**Problem to work on**
Print the listing as it stands, omitting all images.

**Information supplied**
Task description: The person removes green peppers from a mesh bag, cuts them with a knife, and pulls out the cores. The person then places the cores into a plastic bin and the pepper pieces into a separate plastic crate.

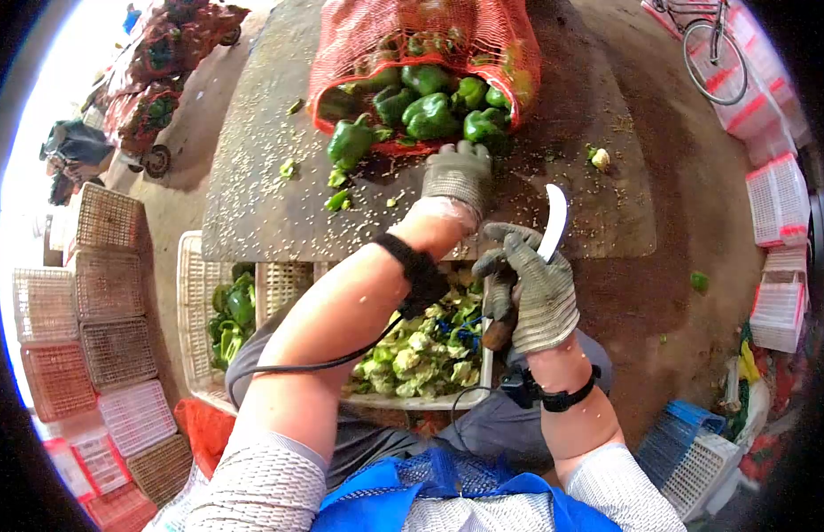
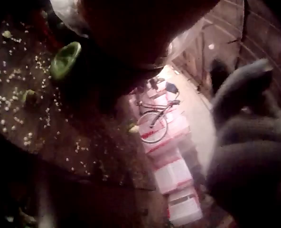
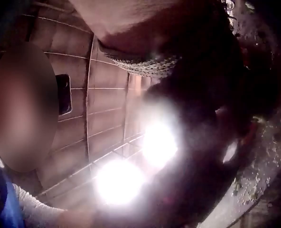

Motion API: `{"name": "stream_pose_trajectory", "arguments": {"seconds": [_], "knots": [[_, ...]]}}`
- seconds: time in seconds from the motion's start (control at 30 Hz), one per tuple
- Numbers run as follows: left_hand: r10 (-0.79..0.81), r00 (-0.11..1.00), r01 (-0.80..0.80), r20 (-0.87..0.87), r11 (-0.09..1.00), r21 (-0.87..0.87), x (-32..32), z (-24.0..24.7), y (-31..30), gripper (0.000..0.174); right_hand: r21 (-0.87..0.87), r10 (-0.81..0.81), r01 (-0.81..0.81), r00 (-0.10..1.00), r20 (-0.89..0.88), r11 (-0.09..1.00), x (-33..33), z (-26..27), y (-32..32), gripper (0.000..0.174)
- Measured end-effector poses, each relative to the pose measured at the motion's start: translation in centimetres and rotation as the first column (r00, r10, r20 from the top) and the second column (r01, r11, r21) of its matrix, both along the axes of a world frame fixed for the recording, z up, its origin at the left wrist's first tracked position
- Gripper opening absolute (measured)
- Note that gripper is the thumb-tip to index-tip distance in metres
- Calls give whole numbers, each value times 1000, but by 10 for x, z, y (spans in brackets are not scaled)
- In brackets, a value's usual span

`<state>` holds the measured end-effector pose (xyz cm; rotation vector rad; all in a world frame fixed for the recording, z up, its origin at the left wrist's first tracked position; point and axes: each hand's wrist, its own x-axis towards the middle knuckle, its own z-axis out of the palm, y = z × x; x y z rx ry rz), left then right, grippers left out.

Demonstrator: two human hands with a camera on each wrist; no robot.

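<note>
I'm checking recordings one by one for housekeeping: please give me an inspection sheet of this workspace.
Surface: dark tabletop, scattered pale seeds
Job's things: glossy green peppers at the mouth of a red mesh bag; knife with curved pale blade
Clutter: small green scraps
Hands: gloved left hand near peppers, grip unclear; gloved right hand holds knife
Cables: thin black cable across left forearm
Surroundings: stacked plastic crates, bicycle

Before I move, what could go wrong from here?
The curved knife's bare blade juts up from the right hand beside the left hand; drawing the left back carelessly could mean a cut. Green bell peppers crowd the red mesh sack's open mouth, so disturbing one might set others rolling. The black cable could snag.
</note>
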<state>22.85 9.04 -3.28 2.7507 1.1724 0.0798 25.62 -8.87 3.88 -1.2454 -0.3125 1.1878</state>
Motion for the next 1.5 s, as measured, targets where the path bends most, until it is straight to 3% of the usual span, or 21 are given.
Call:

**Solution to this exercise**
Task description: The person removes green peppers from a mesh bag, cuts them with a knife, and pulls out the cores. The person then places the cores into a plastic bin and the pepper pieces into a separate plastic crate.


Motion API: `{"name": "stream_pose_trajectory", "arguments": {"seconds": [_], "knots": [[_, ...]]}}`
- seconds: time in seconds from the motion's start (control at 30 Hz), one per tuple
- Numbers run as follows: left_hand: r10 (-0.79..0.81), r00 (-0.11..1.00), r01 (-0.80..0.80), r20 (-0.87..0.87), r11 (-0.09..1.00), r21 (-0.87..0.87), x (-32..32), z (-24.0..24.7), y (-31..30), gripper (0.000..0.174); right_hand: r21 (-0.87..0.87), r10 (-0.81..0.81), r01 (-0.81..0.81), r00 (-0.10..1.00), r20 (-0.89..0.88), r11 (-0.09..1.00), x (-33..33), z (-26..27), y (-32..32), gripper (0.000..0.174)
- Measured end-effector poses, each relative to the pose measured at the motion's start: translation in centimetres and rotation as the first column (r00, r10, r20 from the top) and the second column (r01, r11, r21) of its matrix, both along the axes of a world frame fixed for the recording, z up, its origin at the left wrist's first tracked position
- Gripper opening absolute (measured)
- Note that gripper is the thumb-tip to index-tip distance in metres
- Calls give whole numbers, each value times 1000, but by 10 for x, z, y (spans in brackets are not scaled)
- In brackets, a value's usual span

`<state>` holds the measured end-effector pose (xyz cm; rotation vector rad; all in a world frame fixed for the recording, z up, its origin at the left wrist's first tracked position; point and axes: each hand's wrist, its own x-axis towards the middle knuckle, its own z-axis out of the palm, y = z × x; x y z rx ry rz), left then right, grippers left out.

Demonstrator: two human hands with a camera on each wrist; no robot.

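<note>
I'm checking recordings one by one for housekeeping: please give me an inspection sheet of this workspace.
Surface: dark tabletop, scattered pale seeds
Job's things: glossy green peppers at the mouth of a red mesh bag; knife with curved pale blade
Clutter: small green scraps
Hands: gloved left hand near peppers, grip unclear; gloved right hand holds knife
Cables: thin black cable across left forearm
Surroundings: stacked plastic crates, bicycle

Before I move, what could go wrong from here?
The curved knife's bare blade juts up from the right hand beside the left hand; drawing the left back carelessly could mean a cut. Green bell peppers crowd the red mesh sack's open mouth, so disturbing one might set others rolling. The black cable could snag.
</note>
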<state>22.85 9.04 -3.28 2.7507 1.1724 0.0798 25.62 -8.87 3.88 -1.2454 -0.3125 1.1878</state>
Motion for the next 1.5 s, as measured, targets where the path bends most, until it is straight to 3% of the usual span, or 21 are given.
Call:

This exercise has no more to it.